Looking comfy in a Hawaiian shirt and "Oak-town" hat, Reid, a regular, says the place "is like my living room" before sharing a joke so inappropriate that even Larry Flynt would object. He also has a message for the public at large: "Any pool players out there who enjoy a little competition, this is a very good place to come."
Another patron seconds the motion, and, as halftime arrives, the Raiders are up by one. At that point, we venture up San Pablo to chat with the good people at the Ivy Room. At night the Ivy is one of the East Bay's finest music bars (live bands four times a week). During the day, it's a tranquil place where everyone knows everyone and the lighting is a few shades dimmer than a moonless winter night in Alaska. If you must, you can watch football here on Sundays, though Joanna the bartender says she wouldn't pay attention if the game were taking place in her own back yard. A dude named Brian is watching, though: He's got $20 on the outcome. So who'd he pick?
"The Niners, not the Oakland fucking Traitors, the silver and blackout.
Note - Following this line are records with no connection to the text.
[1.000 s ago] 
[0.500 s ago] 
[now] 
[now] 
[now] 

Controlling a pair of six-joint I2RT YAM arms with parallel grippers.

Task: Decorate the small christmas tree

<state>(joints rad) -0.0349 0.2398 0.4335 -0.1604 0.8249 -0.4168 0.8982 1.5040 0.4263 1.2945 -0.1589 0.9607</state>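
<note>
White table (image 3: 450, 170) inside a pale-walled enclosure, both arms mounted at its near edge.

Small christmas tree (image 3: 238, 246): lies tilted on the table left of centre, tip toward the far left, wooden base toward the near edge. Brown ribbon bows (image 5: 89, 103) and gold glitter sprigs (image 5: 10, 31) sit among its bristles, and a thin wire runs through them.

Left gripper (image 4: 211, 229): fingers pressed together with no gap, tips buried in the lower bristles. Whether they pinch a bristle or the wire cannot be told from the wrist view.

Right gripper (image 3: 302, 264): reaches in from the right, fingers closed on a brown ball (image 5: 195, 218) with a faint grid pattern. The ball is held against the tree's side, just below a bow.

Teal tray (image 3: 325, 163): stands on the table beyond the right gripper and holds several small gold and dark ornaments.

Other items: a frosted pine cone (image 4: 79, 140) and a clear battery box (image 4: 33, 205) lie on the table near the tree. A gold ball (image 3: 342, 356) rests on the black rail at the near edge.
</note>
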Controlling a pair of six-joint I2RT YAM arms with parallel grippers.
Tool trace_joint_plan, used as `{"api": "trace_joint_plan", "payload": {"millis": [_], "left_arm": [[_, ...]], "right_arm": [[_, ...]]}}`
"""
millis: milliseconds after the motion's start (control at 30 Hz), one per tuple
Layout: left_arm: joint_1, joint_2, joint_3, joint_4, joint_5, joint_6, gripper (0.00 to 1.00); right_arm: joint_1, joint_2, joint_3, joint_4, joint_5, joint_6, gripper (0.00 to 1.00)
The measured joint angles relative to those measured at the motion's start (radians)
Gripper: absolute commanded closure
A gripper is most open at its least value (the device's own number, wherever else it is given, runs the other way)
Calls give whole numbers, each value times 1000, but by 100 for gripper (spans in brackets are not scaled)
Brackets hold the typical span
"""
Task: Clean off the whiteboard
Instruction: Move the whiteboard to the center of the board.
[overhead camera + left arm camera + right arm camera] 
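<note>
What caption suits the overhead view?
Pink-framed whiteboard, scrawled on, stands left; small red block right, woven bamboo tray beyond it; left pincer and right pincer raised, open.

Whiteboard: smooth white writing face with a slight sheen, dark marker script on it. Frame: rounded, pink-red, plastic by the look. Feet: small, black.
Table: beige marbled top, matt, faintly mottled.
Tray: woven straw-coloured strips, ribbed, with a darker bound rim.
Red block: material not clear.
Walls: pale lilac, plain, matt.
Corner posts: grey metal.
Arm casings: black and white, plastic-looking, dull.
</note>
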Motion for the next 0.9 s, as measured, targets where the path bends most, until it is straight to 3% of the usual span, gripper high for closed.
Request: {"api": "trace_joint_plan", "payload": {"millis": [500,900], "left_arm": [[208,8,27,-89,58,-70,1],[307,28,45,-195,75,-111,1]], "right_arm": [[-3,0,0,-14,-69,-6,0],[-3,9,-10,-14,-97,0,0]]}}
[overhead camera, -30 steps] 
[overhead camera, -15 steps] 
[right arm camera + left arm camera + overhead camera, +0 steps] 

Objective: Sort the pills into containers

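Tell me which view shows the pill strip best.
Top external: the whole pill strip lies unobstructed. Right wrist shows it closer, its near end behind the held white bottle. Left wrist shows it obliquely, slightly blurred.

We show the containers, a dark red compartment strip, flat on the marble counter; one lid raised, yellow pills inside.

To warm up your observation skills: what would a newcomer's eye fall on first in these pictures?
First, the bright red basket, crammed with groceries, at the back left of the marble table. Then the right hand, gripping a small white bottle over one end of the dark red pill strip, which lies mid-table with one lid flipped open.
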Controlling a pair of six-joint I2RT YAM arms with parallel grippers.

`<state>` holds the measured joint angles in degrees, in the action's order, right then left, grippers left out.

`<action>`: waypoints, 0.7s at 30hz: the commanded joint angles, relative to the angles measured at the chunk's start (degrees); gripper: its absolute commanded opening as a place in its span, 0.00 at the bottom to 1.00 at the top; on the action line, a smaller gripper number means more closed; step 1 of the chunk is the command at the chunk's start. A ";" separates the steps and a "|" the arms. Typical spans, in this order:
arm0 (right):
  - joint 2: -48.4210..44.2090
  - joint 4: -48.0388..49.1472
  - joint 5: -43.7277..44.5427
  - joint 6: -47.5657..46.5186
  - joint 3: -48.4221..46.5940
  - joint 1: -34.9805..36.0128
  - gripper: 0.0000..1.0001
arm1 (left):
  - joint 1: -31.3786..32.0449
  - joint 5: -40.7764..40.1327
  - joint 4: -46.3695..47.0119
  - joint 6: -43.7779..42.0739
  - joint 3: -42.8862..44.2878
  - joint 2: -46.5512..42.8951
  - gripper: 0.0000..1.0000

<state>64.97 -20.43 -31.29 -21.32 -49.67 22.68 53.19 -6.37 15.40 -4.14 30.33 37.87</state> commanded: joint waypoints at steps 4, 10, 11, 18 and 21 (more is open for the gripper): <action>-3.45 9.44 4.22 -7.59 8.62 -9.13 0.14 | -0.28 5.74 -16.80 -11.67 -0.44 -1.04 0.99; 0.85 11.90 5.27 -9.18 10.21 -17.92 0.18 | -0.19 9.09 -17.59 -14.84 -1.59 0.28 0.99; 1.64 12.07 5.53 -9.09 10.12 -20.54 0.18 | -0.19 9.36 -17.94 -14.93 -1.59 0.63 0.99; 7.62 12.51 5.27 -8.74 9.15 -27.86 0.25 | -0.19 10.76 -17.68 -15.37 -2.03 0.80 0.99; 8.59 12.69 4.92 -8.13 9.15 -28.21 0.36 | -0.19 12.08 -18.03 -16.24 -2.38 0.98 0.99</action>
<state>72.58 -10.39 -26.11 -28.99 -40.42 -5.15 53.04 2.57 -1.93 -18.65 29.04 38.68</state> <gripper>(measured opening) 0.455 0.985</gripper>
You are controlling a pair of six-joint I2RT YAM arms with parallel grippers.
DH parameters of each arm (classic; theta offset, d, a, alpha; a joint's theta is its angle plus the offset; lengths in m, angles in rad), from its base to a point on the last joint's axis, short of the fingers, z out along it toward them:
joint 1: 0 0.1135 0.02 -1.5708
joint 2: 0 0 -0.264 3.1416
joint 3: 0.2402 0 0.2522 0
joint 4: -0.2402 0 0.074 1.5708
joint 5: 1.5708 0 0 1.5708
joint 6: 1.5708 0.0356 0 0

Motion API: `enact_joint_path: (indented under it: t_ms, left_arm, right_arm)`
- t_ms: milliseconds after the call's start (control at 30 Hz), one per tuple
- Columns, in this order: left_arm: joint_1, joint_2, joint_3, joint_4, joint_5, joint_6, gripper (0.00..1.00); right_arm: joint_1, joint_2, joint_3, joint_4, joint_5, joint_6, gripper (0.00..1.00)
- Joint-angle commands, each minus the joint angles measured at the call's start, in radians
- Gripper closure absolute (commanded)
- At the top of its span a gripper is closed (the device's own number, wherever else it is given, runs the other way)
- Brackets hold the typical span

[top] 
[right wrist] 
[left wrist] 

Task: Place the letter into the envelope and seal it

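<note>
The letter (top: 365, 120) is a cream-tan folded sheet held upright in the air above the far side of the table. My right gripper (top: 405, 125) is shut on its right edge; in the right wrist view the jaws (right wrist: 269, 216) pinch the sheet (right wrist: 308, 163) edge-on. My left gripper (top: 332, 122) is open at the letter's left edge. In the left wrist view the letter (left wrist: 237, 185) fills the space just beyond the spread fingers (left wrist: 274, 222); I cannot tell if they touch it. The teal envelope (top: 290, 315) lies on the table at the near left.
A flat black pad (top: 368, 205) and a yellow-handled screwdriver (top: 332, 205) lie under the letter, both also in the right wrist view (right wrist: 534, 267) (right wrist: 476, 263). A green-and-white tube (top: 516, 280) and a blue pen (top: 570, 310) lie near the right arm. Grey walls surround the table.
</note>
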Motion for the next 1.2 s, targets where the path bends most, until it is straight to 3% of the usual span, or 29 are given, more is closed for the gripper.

The hell with them. Al Davis is a transvestite."
Brian chose the right team (the 49ers win) and the right place to hang out (the folks at Gino and Bear's might have used him as a toilet brush). To his left sits Allan, a somewhat mellower Albany native whom some may know as the announcer for Incredibly Strange Wrestling. His voice is so suave that he could talk Dr. Laura into making pornography. "You've got the voice, too," he croons. (Note to Allan: If you ever need a guest announcer -- hell, even a guest wrestler -- the Mix is ready to get it on.)
Farther up the street, Club Mallard isn't particularly divey: a youngish crowd, tiki torches on the patio, and the Police on the jukebox, for Christ's sake. For a more roughneck experience, stop by the Hotsy Totsy, a timeworn honky-tonk in which a man identifies himself as "Uncle Gus." Uncle Gus is quite the character, with his handlebar mustache, violent blue eyes, and ...
"Say what?" drawls Uncle Gus.
OK, pretty turquoise peepers.
A regular named Tony wears a Hotsy Totsy T-shirt and sports an accent. "I'm a Persian," he explains.
"A born-again virgin!" exclaims Karen the bartender. "How do you do?"
Then there's Jimmy, a construction guy from Yonkers, whose shirt is ripped due to "a little scuffle" at another location.
"This place [California] is relatively mellow," Jimmy says. Translation: He's been visiting for a month and has had his shirt torn only once. Back home, he says, it happens "once a week."